#### Exercise objective
Copy out the lines of the material that include the string "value".
*****
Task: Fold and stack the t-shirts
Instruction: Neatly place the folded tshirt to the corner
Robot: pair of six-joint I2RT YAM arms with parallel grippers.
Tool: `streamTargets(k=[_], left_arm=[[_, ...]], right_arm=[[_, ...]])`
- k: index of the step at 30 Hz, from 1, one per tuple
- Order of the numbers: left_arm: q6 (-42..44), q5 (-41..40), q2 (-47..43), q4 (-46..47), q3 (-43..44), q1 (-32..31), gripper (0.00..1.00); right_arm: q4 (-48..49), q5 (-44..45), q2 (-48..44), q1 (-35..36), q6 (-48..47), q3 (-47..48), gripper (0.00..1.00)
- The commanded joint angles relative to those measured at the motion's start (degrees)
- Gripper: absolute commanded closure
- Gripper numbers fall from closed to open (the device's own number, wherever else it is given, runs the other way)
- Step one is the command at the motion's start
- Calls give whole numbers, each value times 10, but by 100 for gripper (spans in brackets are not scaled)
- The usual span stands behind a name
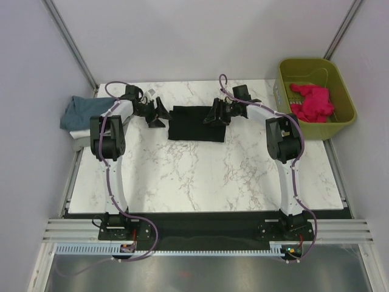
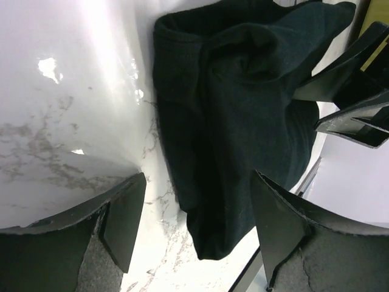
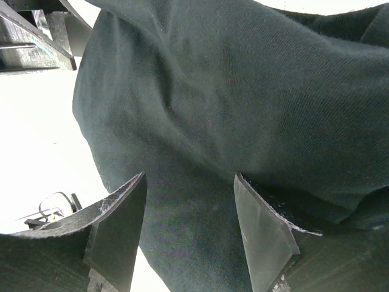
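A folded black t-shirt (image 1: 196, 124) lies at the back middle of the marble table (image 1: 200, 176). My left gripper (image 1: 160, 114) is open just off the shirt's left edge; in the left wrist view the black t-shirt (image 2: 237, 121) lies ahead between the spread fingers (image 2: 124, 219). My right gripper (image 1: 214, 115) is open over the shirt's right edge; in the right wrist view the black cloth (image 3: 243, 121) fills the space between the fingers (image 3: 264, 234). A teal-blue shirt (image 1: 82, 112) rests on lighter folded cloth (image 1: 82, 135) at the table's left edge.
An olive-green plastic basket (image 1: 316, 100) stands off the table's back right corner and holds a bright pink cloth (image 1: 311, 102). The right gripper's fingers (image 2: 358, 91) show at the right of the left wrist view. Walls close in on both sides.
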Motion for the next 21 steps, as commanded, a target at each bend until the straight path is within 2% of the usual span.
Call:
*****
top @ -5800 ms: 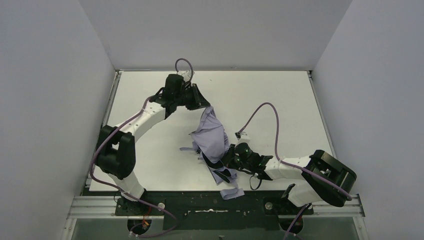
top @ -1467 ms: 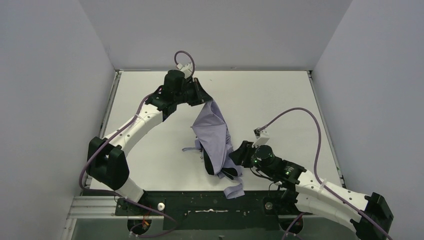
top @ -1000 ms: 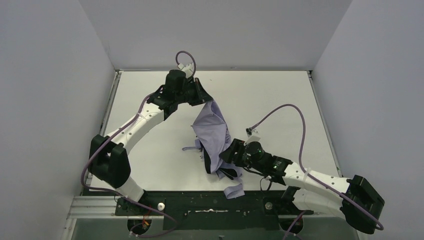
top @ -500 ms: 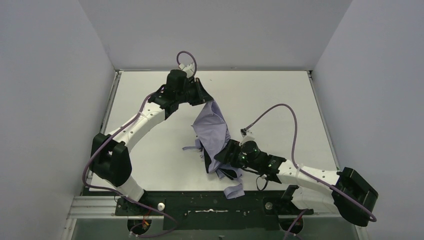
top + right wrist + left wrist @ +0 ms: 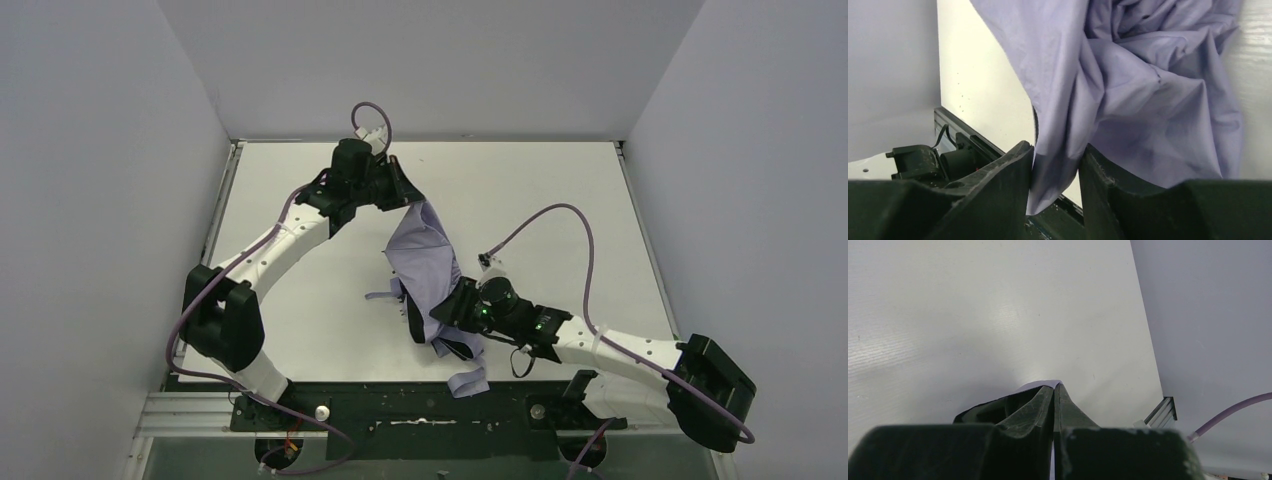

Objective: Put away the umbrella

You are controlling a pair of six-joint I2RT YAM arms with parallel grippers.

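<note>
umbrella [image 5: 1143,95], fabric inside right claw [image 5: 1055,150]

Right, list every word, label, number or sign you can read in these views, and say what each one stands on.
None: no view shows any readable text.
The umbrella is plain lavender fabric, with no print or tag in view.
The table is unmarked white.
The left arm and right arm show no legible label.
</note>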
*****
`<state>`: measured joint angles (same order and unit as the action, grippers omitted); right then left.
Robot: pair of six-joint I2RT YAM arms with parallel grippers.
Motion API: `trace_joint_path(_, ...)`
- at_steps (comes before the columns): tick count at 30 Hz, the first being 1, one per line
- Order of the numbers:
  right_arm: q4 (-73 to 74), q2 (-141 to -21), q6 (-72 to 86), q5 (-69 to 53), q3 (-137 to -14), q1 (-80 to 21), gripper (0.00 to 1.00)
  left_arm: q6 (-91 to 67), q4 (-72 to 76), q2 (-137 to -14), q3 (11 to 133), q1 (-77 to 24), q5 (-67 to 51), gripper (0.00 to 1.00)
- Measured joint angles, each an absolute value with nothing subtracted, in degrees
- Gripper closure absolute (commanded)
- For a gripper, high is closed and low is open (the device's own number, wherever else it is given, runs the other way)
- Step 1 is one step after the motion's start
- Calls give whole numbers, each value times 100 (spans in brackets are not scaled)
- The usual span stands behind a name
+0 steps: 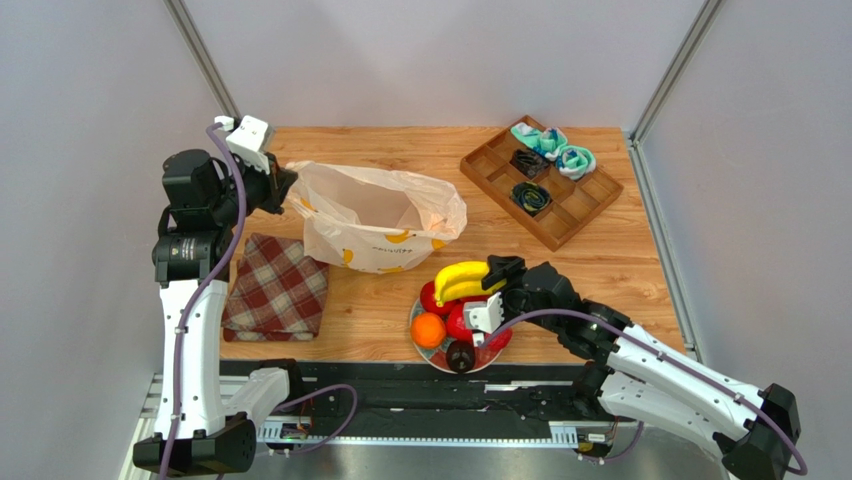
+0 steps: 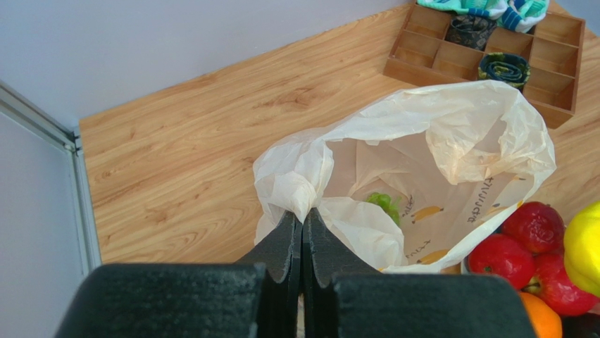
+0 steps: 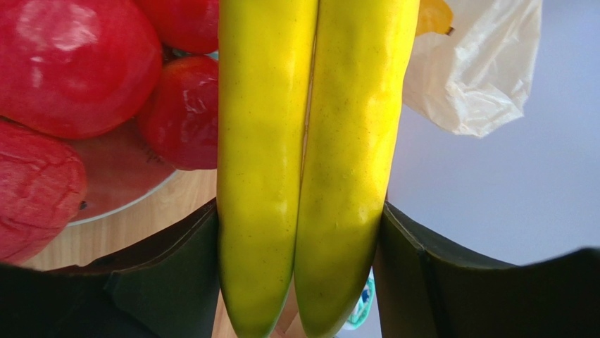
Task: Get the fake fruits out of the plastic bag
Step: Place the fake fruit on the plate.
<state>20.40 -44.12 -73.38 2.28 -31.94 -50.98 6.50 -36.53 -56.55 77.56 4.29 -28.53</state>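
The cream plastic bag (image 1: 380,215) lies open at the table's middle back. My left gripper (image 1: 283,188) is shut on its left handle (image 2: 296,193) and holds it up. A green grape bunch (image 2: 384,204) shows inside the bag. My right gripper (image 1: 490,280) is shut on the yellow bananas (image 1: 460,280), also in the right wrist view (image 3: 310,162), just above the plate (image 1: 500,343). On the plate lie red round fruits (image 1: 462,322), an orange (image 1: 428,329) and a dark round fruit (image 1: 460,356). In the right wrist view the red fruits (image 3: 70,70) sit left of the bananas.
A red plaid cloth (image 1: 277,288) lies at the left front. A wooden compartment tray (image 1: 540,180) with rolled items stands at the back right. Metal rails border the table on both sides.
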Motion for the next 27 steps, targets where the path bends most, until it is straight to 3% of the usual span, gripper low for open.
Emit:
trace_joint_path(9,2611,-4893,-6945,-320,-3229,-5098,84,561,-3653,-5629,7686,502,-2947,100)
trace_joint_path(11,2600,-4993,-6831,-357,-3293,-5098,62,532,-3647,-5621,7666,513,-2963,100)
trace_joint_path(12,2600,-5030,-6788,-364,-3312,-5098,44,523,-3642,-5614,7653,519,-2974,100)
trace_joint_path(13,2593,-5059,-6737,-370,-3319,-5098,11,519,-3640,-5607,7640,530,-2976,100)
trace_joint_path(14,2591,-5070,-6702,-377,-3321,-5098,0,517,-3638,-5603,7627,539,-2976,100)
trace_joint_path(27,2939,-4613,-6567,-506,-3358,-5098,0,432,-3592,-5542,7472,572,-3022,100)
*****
#### Written solution
- Calls give whole numbers, each value times 10, but by 100 for gripper (spans in brackets are not scaled)
- Measured joint angles, each an absolute value with nothing subtracted, in degrees
- Calls give whole numbers, each value times 100 (spans in brackets are not scaled)

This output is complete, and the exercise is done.